## Work item
Please return all the records exactly, with nothing left out.

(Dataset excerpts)
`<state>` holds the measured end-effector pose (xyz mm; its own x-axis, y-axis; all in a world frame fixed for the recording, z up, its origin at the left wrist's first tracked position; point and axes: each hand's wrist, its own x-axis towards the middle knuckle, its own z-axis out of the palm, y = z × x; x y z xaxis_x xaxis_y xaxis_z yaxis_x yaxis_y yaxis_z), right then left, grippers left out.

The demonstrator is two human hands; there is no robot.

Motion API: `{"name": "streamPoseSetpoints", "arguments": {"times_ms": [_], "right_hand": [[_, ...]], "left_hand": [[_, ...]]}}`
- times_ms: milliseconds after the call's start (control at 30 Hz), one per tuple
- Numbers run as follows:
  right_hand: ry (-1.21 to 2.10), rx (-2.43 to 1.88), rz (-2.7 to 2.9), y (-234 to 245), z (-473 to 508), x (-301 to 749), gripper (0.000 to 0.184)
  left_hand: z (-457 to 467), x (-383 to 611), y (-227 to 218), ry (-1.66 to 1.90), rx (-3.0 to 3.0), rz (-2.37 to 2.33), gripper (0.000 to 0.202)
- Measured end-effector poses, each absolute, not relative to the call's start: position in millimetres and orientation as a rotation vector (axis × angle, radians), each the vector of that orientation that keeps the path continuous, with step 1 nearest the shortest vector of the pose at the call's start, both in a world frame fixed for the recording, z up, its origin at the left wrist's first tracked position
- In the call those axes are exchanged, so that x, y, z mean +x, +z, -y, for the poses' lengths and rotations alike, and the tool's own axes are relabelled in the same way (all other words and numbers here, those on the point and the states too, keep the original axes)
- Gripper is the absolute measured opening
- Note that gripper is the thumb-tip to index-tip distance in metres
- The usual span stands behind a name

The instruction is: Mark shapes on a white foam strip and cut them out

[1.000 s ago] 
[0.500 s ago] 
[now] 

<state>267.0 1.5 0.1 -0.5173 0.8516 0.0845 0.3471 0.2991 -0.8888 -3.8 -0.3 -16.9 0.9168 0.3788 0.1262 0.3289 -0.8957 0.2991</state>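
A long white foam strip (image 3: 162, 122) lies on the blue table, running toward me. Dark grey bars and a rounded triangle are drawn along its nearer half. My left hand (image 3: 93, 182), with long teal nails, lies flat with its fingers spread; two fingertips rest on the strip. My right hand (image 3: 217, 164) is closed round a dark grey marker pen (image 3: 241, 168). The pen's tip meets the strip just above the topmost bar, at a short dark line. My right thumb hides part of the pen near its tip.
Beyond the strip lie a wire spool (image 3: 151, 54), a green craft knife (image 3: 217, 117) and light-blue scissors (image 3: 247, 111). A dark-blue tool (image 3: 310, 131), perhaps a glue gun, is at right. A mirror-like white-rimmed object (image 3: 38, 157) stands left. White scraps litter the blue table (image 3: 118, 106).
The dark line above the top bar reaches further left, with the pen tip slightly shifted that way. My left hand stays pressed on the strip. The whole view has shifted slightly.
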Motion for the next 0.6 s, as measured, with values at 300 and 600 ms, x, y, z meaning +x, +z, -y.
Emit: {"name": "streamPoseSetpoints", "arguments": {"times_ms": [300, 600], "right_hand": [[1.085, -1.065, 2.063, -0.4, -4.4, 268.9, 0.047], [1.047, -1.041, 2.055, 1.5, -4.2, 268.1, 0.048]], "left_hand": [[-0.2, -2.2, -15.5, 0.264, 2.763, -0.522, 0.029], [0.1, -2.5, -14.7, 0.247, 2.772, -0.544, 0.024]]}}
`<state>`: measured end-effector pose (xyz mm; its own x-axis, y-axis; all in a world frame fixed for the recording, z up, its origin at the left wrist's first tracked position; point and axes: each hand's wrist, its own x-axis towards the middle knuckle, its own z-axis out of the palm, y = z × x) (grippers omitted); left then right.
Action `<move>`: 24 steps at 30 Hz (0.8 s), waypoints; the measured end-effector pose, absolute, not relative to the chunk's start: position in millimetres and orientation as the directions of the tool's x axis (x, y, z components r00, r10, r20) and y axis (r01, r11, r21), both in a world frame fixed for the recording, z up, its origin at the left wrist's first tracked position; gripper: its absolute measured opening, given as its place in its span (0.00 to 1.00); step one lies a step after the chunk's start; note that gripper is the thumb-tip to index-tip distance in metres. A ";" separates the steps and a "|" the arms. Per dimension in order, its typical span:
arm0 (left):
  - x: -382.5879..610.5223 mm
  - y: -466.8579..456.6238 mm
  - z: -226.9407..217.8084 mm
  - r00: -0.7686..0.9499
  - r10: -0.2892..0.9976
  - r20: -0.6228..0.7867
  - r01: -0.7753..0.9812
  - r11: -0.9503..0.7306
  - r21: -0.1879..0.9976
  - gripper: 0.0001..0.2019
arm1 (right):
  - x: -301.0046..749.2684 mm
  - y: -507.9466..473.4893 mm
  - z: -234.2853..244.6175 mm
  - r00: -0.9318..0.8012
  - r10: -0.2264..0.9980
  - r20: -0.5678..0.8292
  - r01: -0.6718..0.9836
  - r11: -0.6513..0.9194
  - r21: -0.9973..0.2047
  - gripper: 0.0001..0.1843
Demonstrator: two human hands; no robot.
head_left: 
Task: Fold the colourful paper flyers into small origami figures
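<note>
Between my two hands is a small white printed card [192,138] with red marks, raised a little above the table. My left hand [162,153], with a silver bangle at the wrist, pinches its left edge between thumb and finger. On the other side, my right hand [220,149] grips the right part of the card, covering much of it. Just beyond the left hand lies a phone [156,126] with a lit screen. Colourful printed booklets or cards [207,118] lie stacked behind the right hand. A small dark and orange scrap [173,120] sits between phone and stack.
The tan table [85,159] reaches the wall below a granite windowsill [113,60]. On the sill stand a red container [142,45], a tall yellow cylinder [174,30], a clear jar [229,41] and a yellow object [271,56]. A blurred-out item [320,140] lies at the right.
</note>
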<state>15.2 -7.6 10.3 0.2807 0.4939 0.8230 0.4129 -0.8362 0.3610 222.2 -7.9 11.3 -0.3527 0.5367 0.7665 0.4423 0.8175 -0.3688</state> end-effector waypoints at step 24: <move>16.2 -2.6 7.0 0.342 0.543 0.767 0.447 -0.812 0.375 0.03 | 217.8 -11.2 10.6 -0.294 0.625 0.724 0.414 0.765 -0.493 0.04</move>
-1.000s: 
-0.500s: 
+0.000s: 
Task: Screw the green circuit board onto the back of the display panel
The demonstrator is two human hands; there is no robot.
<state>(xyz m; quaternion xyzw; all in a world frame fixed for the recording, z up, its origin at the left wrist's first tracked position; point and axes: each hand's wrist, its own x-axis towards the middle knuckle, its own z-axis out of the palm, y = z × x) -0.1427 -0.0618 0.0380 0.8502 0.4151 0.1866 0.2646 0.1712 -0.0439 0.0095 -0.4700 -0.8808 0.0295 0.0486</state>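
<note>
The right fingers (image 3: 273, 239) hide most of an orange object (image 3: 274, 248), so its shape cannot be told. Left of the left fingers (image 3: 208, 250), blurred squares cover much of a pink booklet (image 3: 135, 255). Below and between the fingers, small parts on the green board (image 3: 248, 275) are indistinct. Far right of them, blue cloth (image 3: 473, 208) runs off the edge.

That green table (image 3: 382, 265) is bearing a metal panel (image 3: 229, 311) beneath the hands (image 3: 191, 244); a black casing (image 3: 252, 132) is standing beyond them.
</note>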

## Written response
`<state>` holds the measured end-effector pose (xyz mm; its own x-axis, y-axis; all in a world frame fixed for the recording, z up, its origin at the left wrist's first tracked position; point and axes: each hand's wrist, its own x-axis towards the middle knuckle, its own z-axis out of the palm, y = z × x; x y z xaxis_x xaxis_y xaxis_z yaxis_x yaxis_y yaxis_z), right then left, grippers left out.

The demonstrator is two human hands; there is no robot.

Motion API: `{"name": "streamPoseSetpoints", "arguments": {"times_ms": [_], "right_hand": [[_, ...]], "left_hand": [[_, ...]]}}`
- times_ms: milliseconds after the call's start (control at 30 Hz), one per tuple
- Numbers run as follows:
  right_hand: ry (-1.21 to 2.10), rx (-2.43 to 1.88), rz (-2.7 to 2.9), y (-234 to 245), z (-473 to 508), x (-301 to 749), gripper (0.000 to 0.184)
  left_hand: z (-457 to 467), x (-383 to 611), y (-227 to 218), ry (-1.66 to 1.90), rx (-3.0 to 3.0), rz (-2.37 to 2.33), gripper (0.000 to 0.202)
- Measured end-effector poses, each absolute, not relative to the call's start: position in millimetres and orientation as a rotation vector (axis × angle, radians), each the vector of that orientation that keeps the path continuous, with step 1 nearest the shortest vector of the pose at the call's start, both in a world frame fixed for the recording, z up, its origin at the left wrist's first tracked position
- In the call those axes are exchanged, so that x, y, z mean +x, +z, -y, for the poses' lengths and rotations alike, and the tool's own axes are relabelled in the same way (all other words and numbers here, those on the point and the states too, keep the original axes)
- Gripper is the absolute measured opening
- Note that gripper is the thumb-tip to index-tip distance in metres
- The usual span stands behind a name

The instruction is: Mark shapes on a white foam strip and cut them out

[1.000 s ago] 
[0.500 s ago] 
[now] 

<state>267.0 1.5 0.1 -0.5173 0.8516 0.0845 0.3471 0.2991 -0.8888 -3.8 -0.3 -16.9 0.9168 0.3788 0.1262 0.3289 -0.8957 0.2991</state>
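A long white foam strip (image 3: 162, 122) lies on the blue table, running toward me. Dark grey bars and a rounded triangle are drawn along its nearer half. My left hand (image 3: 93, 182), with long teal nails, lies flat with its fingers spread; two fingertips rest on the strip. My right hand (image 3: 217, 164) is closed round a dark grey marker pen (image 3: 241, 168). The pen's tip meets the strip just above the topmost bar, at a short dark line. My right thumb hides part of the pen near its tip.
Beyond the strip lie a wire spool (image 3: 151, 54), a green craft knife (image 3: 217, 117) and light-blue scissors (image 3: 247, 111). A dark-blue tool (image 3: 310, 131), perhaps a glue gun, is at right. A mirror-like white-rimmed object (image 3: 38, 157) stands left. White scraps litter the blue table (image 3: 118, 106).
The dark line above the top bar reaches further left, with the pen tip slightly shifted that way. My left hand stays pressed on the strip. The whole view has shifted slightly.
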Motion for the next 0.6 s, as measured, with values at 300 and 600 ms, x, y, z meaning +x, +z, -y.
Emit: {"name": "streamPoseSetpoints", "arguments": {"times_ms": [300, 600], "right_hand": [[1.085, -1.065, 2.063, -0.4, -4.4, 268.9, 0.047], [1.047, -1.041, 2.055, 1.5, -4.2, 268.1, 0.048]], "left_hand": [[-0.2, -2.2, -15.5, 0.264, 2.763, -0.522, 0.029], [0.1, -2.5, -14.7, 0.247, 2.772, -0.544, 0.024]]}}
`<state>`: measured end-effector pose (xyz mm; its own x-axis, y-axis; all in a world frame fixed for the recording, z up, its origin at the left wrist's first tracked position; point and axes: each hand's wrist, its own x-axis towards the middle knuckle, its own z-axis out of the palm, y = z × x) (grippers omitted); left then right.
Action `<move>`: 24 steps at 30 Hz (0.8 s), waypoints; the measured end-effector pose, absolute, not relative to the chunk's start: position in millimetres and orientation as the directions of the tool's x axis (x, y, z components r00, r10, r20) and y axis (r01, r11, r21), both in a world frame fixed for the recording, z up, its origin at the left wrist's first tracked position; gripper: its absolute measured opening, given as its place in its span (0.00 to 1.00); step one lies a step after the chunk's start; note that gripper is the thumb-tip to index-tip distance in metres. A ";" separates the steps and a "|" the arms. Per dimension in order, its typical span:
arm0 (left):
  - x: -382.5879..610.5223 mm
  - y: -466.8579..456.6238 mm
  - z: -226.9407..217.8084 mm
  - r00: -0.7686..0.9499
  - r10: -0.2892..0.9976
  - r20: -0.6228..0.7867
  - r01: -0.7753..0.9812
  - r11: -0.9503..0.7306
  - r21: -0.1879..0.9976
  - gripper: 0.0001..0.2019
arm1 (right):
  - x: -301.0046..749.2684 mm
  - y: -507.9466..473.4893 mm
  - z: -234.2853..244.6175 mm
  - r00: -0.9318..0.8012
  - r10: -0.2264..0.9980
  - r20: -0.5678..0.8292
  - r01: -0.6718..0.9836
  - r11: -0.6513..0.9194
  - r21: -0.9973..0.2047
  - gripper: 0.0001..0.1843
Demonstrator: two human hands; no robot.
head_left: 
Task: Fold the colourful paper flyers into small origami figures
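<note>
Between my two hands is a small white printed card [192,138] with red marks, raised a little above the table. My left hand [162,153], with a silver bangle at the wrist, pinches its left edge between thumb and finger. On the other side, my right hand [220,149] grips the right part of the card, covering much of it. Just beyond the left hand lies a phone [156,126] with a lit screen. Colourful printed booklets or cards [207,118] lie stacked behind the right hand. A small dark and orange scrap [173,120] sits between phone and stack.
The tan table [85,159] reaches the wall below a granite windowsill [113,60]. On the sill stand a red container [142,45], a tall yellow cylinder [174,30], a clear jar [229,41] and a yellow object [271,56]. A blurred-out item [320,140] lies at the right.
</note>
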<state>15.2 -7.6 10.3 0.2807 0.4939 0.8230 0.4129 -0.8362 0.3610 222.2 -7.9 11.3 -0.3527 0.5367 0.7665 0.4423 0.8175 -0.3688</state> end-effector waypoints at step 24: <move>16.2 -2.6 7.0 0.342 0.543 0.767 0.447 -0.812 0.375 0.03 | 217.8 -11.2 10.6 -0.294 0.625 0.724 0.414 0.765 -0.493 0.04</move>
-1.000s: 
-0.500s: 
+0.000s: 
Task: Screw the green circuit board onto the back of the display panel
The demonstrator is two human hands; there is no robot.
<state>(xyz m; quaternion xyzw; all in a world frame fixed for the recording, z up, its origin at the left wrist's first tracked position; point and axes: each hand's wrist, its own x-axis towards the middle knuckle, its own z-axis out of the palm, y = z × x) -0.1427 -0.0618 0.0380 0.8502 0.4151 0.1866 0.2646 0.1712 -0.0439 0.0095 -0.4700 -0.8808 0.0295 0.0486</state>
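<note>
The right fingers (image 3: 273, 239) hide most of an orange object (image 3: 274, 248), so its shape cannot be told. Left of the left fingers (image 3: 208, 250), blurred squares cover much of a pink booklet (image 3: 135, 255). Below and between the fingers, small parts on the green board (image 3: 248, 275) are indistinct. Far right of them, blue cloth (image 3: 473, 208) runs off the edge.

That green table (image 3: 382, 265) is bearing a metal panel (image 3: 229, 311) beneath the hands (image 3: 191, 244); a black casing (image 3: 252, 132) is standing beyond them.
</note>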

With that, the answer is complete.